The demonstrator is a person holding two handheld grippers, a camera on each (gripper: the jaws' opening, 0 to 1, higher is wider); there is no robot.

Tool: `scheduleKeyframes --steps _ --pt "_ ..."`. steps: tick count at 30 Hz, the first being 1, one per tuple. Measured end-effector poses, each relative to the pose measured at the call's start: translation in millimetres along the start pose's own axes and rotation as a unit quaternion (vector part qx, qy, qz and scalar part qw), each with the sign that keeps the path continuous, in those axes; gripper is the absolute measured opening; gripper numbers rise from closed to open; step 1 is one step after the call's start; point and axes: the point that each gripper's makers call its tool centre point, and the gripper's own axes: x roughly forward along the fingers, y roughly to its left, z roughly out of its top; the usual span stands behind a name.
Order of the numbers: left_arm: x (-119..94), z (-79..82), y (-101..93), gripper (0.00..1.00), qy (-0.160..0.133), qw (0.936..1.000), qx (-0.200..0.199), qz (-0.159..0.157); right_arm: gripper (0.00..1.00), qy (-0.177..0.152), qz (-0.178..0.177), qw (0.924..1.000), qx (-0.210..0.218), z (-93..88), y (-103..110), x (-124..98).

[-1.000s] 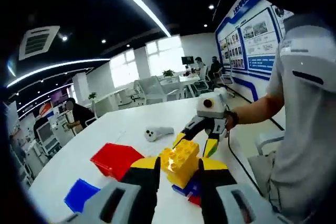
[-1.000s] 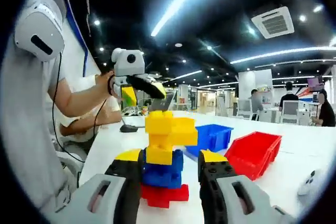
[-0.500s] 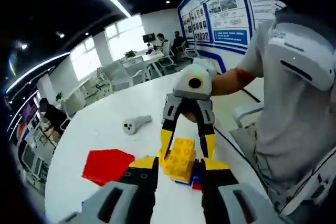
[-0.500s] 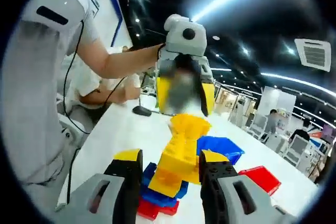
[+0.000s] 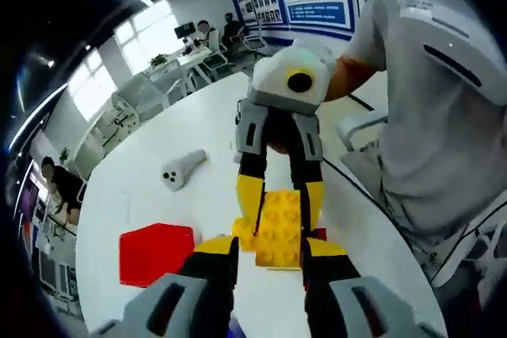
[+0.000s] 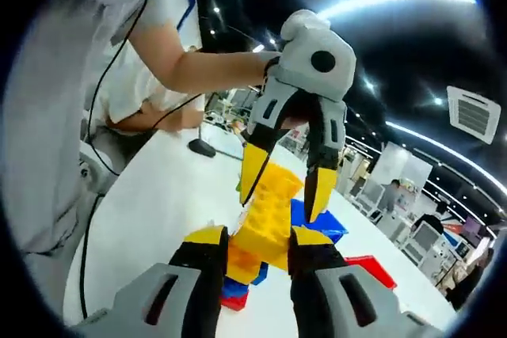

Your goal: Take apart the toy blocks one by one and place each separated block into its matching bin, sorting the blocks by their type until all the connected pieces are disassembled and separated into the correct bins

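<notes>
glossy plastic yellow blocks point(image 5: 278, 227), matt white table point(image 5: 150, 195)

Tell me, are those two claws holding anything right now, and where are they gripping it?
Both appear to grip the yellow block topping the stack: the left gripper and the right gripper each straddle its opposite sides.

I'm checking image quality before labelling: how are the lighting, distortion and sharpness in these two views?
Left gripper view: strong fisheye bending of the white table, bright windows washed out, yellow block sharp. Right gripper view: glaring ceiling light strips, dark ceiling, the other hand-held gripper fairly sharp over the yellow block; far background soft.
</notes>
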Motion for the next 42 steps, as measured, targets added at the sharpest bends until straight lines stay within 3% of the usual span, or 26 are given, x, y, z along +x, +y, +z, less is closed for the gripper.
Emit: scheduleKeyframes --steps 6,17,26,28,29,30,32,40,42 --pt "7 -11.9 -6.9 0.28 0.033 0.9994 0.002 0.001 0.31 0.011 -0.006 0.9999 0.003 -0.5 -2 1" --pt "4 -12.0 -8.0 0.26 0.012 0.9994 0.002 0.034 0.31 0.036 0.009 0.9993 0.004 0.1 -1 0" --pt "-1 -10.6 -14.2 0.25 0.025 0.9946 0.034 0.095 0.29 0.039 0.009 0.999 0.019 3.7 2 0" --pt "-5 -7.8 -9.1 0.24 0.023 0.9905 0.047 0.127 0.27 0.052 -0.004 0.9983 0.025 -0.1 -3 0" --pt "-6 -6.7 -13.4 0.24 0.026 0.9905 0.054 0.123 0.27 0.054 -0.009 0.9985 0.004 -2.1 -6 2" --pt "-8 -7.6 -9.6 0.24 0.036 0.9877 0.059 0.141 0.27 0.052 -0.005 0.9985 0.014 -2.3 -2 2" --pt "-6 -8.9 -12.4 0.25 0.035 0.9874 0.065 0.14 0.27 0.054 0.001 0.9985 0.009 -2.1 0 3" --pt "-9 -12.1 -18.7 0.25 -0.002 0.9887 0.048 0.142 0.29 0.047 0.013 0.9987 0.015 0.7 7 3" --pt "-9 -12.1 -20.9 0.25 -0.036 0.9894 0.023 0.139 0.29 0.043 0.012 0.9988 0.022 2.4 7 3"
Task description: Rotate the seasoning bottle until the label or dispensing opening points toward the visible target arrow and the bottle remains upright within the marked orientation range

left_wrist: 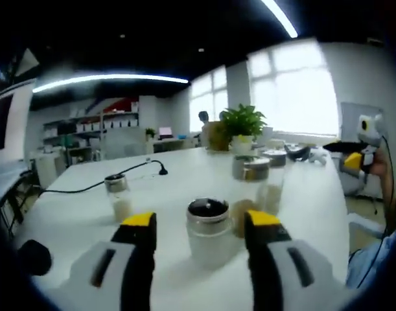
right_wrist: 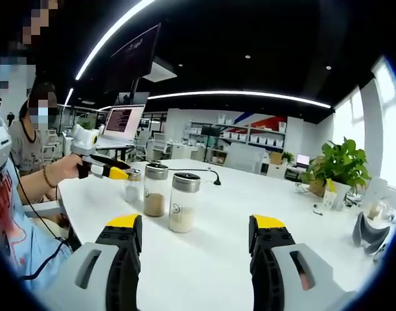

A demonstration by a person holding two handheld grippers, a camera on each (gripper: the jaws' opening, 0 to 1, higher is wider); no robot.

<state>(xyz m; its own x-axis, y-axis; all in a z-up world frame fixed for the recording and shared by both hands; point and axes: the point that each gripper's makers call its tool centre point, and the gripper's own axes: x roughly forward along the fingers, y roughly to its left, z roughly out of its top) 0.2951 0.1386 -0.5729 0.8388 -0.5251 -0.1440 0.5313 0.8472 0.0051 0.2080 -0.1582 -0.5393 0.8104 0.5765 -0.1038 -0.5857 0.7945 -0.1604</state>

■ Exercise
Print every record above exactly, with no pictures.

■ Solution
The demonstrator is a person holding two handheld grippers, a camera on each (gripper: the jaws' opening, 0 to 1, higher is wider); there is no robot.

Tool: `scheduleKeyframes --steps _ --pt "_ ..."`. steps: tick count at 30 Hz, the first being 1, one per tuple. Measured end-effector poses, each relative to the pose measured at the call's start: translation in millimetres along the start pose's own axes and rotation as a unit quaternion (vector part qx, qy, qz and scalar part qw), each with the sign that keeps the path continuous, in those axes; gripper is the absolute measured opening; gripper numbers rise from closed to open; step 1 is one step after the call's start; point and axes: the point that each gripper's makers call its tool centre point, and the gripper's own axes: x roughly forward along the fingers, y roughly to its left, z roughly out of its top; the usual span stands behind a name.
Order of the numbers: left_arm: x (-119..94), z (-79..82), y (-101..93), gripper (0.00..1.00), qy (-0.160..0.133), qw (0.936..1.000), qx (-0.200..0.199), qz (-0.159..0.157); right_arm: gripper (0.00..1.00), qy (-0.177..0.152), qz (-0.178..0.177), qw (0.924..1.000), qx (-0.210..0.218), z (-93..88), y (-103..110), x (-124..98).

[-1.000s] 
[-1.000s] 
[-0.500s] 
[-0.500s] 
[+0.000s] 
[+0.000s] 

Your goal: Take apart the toy blocks one by one and place each separated block into its matching bin, sorting the blocks by their type until all the connected pieces are disassembled and separated into the correct bins

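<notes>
glossy plastic yellow blocks point(image 5: 278, 227), matt white table point(image 5: 150, 195)

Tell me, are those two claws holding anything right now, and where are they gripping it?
Both appear to grip the yellow block topping the stack: the left gripper and the right gripper each straddle its opposite sides.

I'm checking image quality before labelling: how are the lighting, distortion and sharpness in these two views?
Left gripper view: strong fisheye bending of the white table, bright windows washed out, yellow block sharp. Right gripper view: glaring ceiling light strips, dark ceiling, the other hand-held gripper fairly sharp over the yellow block; far background soft.
</notes>
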Motion for the next 42 steps, as measured, targets added at the sharpest bends until straight lines stay within 3% of the usual span, or 26 are given, x, y, z along +x, +y, +z, less is closed for the gripper.
Emit: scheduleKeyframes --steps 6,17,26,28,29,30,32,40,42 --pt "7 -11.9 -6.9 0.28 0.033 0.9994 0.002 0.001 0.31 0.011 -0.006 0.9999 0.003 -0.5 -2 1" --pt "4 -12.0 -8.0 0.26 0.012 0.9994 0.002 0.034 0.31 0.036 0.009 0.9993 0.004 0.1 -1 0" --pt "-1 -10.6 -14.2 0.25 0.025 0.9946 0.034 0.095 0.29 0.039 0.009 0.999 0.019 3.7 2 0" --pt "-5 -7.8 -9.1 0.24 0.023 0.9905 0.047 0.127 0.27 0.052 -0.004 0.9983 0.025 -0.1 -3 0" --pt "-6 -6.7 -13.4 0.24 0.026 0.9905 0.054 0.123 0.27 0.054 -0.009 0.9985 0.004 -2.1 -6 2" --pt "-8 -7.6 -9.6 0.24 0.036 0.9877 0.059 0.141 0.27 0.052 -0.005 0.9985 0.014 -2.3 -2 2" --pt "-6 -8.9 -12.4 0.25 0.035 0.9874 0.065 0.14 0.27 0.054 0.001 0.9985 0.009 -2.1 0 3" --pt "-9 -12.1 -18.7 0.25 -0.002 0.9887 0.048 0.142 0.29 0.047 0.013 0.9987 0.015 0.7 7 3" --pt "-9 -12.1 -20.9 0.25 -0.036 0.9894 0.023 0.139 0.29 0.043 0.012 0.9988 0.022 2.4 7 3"
Task description: Rotate the seasoning bottle until the label or dispensing opening points toward the visible target arrow and the bottle remains upright within the marked orientation range

left_wrist: 
right_wrist: 

A demonstration by a person holding two handheld grippers, a camera on each (gripper: the jaws' opening, 0 to 1, higher is wider); no robot.

<state>(xyz m; its own x-axis, y-axis; all in a z-up world frame fixed for the recording and shared by both hands; point and axes: the point that each gripper's makers call its tool centre point, and the gripper's own axes: x roughly forward along the fingers, y roughly to its left, z roughly out of its top) 0.2951 0.1386 -0.5729 0.8388 -0.5251 -0.1440 0.5313 0.8472 0.0051 0.2080 -0.1582 -0.5393 0.8104 0.5765 -0.1038 -0.5857 0.7945 -0.1604</state>

The full answer has now been given.